[0:00] 2 Corinthians 9, verse 15, where we read, Thanks be to God for his inexpressible gift.
[0:18] If I were to give a title to the sermon, it would simply be Lost for Words. I wonder if you've ever been lost for words.
[0:34] It seems that the Apostle Paul was at least on one occasion, because here he is in this verse, verse 15 of 2 Corinthians 9, trying to describe something that he just found beyond description.
[0:59] How do you put a value on something that is beyond price? Or tell about something that there are just not enough words to catch the nature of the thing that you're trying to describe and tell about.
[1:19] You're just lost for words. Well, quite often, we find the writers of the Bible that they would tweak an existing word to give it a specifically biblical nuance or meaning.
[1:41] Or as Paul did in the words of our text, he added a little bit to one of the words here that was used to describe something really wonderful.
[1:56] So as to make us ask, what tongue could tell about that? So Paul is saying that the gift of God is quite simply beyond comparable.
[2:14] It's inexpressible. Or as one paraphrase puts it, no language can praise it enough.
[2:25] But what is the gift that Paul is so excited about and thankful for? Actually, our text doesn't tell us.
[2:40] So we have to look around the whole passage to find out. And as we do look around, we find ourselves in a passage about what might seem to us a rather mundane issue.
[3:00] It's the taking up of a special collection in church. Now, I'm sure we're all used to special collections in church.
[3:12] We too had one not so long ago taken up for the poverty-stricken Indian brothers and sisters in the free church area in that vast country.
[3:30] And there is a similar poverty situation too in the areas in South Africa where we'd been working before and in Peru as well, I believe, as I mentioned in the prayer earlier.
[3:49] In Paul's case here, the money collected was to go from the church in Corinth, which was in Greece, to the poor Christians in Judea and Jerusalem, who at that time we believe were suffering from a severe famine.
[4:11] The Corinthian Christians were sending them a gift to alleviate their poverty. It was a gift of money.
[4:24] But Paul saw it as something very much more. It was an expression of love, an expression of generosity, and an expression of solidarity on the part of people who, in normal circumstances at that time, would have had no dealings whatsoever with one another.
[4:55] You see, the Christians in Judea were nearly all Jewish, while the majority of the Christians in Corinth would have been non-Jewish, Gentile Christians.
[5:13] And normally, Jews had no dealings with Gentiles. But these were all Christians.
[5:27] And that was what made the great difference. They were brothers and sisters, one family in Christ, just as we are one family with our brothers and sisters in India, South Africa, or wherever believers in Jesus Christ are to be found.
[5:56] And that gives us the clue about the inexpressible gift that Paul is writing about here. About the Corinthians' gift, Paul says, So two good things will happen.
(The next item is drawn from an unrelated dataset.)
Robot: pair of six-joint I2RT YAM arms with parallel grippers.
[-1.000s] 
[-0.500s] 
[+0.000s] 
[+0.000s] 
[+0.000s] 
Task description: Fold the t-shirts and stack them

[6:16] The needs of the Christians in Jerusalem will be met, and they will joyfully express their thanksgivings to God.
[6:28] You will be glorifying God through your generous gifts, for your generosity to them will prove that you are obedient to the good news, that is, the gospel of Christ.
[6:49] That's how verses 12 and 13 in this chapter are translated in the New Living Translation. So these Corinthian Christians were unashamedly showing their faith in the gospel of Christ that had changed their lives.
[7:13] And what was that gospel? What was the good news that they were following, and which Paul calls the gift of God?
[7:29] Well, you find one of the clearest and best descriptions of the gospel in words that I'm sure you're all familiar with.
[7:42] In John chapter 3 and verses 16 and 17, For God so loved the world that he gave his only Son, that whoever believes in him should not perish, but have eternal life.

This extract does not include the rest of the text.